Late Friday President Nicolas Maduro blamed opposition politician­s for the unrest, claiming that there were pictures and videos of some opposition members of the National Assembly involved in “attempts of vandalism and some acts of violence.” He warned that “parliament­ary immunity does not reach that far,” but did not give any names.

Maduro mentioned that rioters had torched two state banks in the town of Guasdalito, near the border with Colombia. He blamed unnamed opposition leaders who were also part of a “contraband mafia” for the incident, and warned that they “will be captured and put behind bars in the next hours.”

Faced with world-high inflation that has made its money increasing­ly worthless, the government is trying to introduce new bills in denominati­ons up to 200 times higher than the old ones. But the plan went off the rails when Maduro ordered the 100-bolivar note removed from circulatio­n before the new bills arrived.

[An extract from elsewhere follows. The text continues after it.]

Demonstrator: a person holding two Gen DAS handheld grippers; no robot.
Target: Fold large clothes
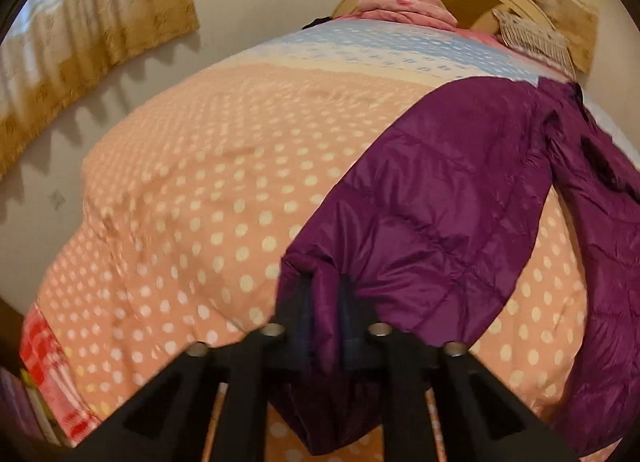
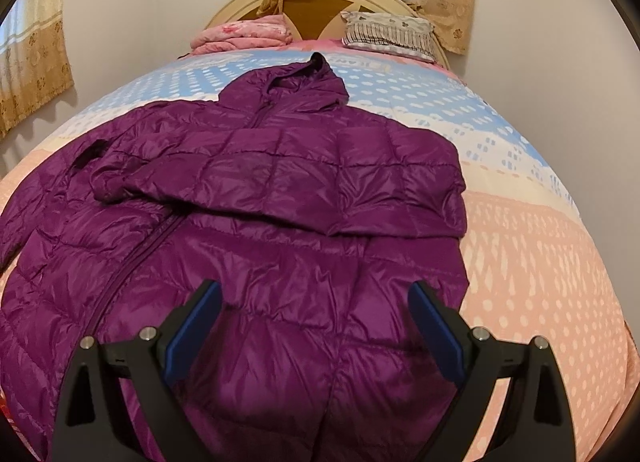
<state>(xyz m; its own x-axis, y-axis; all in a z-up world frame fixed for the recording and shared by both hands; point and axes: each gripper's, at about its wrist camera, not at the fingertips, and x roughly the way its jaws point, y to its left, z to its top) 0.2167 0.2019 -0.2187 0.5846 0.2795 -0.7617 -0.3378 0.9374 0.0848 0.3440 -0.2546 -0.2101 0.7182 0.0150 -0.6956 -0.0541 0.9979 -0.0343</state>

Formerly the highest denominati­on bill, the 100-bolivar note was worth about three US cents, and accounted for 77 percent of the cash in circulatio­n in Venezuela.

Angry protests erupted around the country as the chaotic reform left people without money to buy food or Christmas presents. In the second city of Maracaibo in the west, groups of protesters hurled stones at police, reports said. In the eastern city of Maturin, dozens of people blocked off a major avenue and looting broke out. “I went by the market and it was being guarded by the military. A chicken truck was looted,” Juan Carlos Leal, a farmer in Maturin, told AFP.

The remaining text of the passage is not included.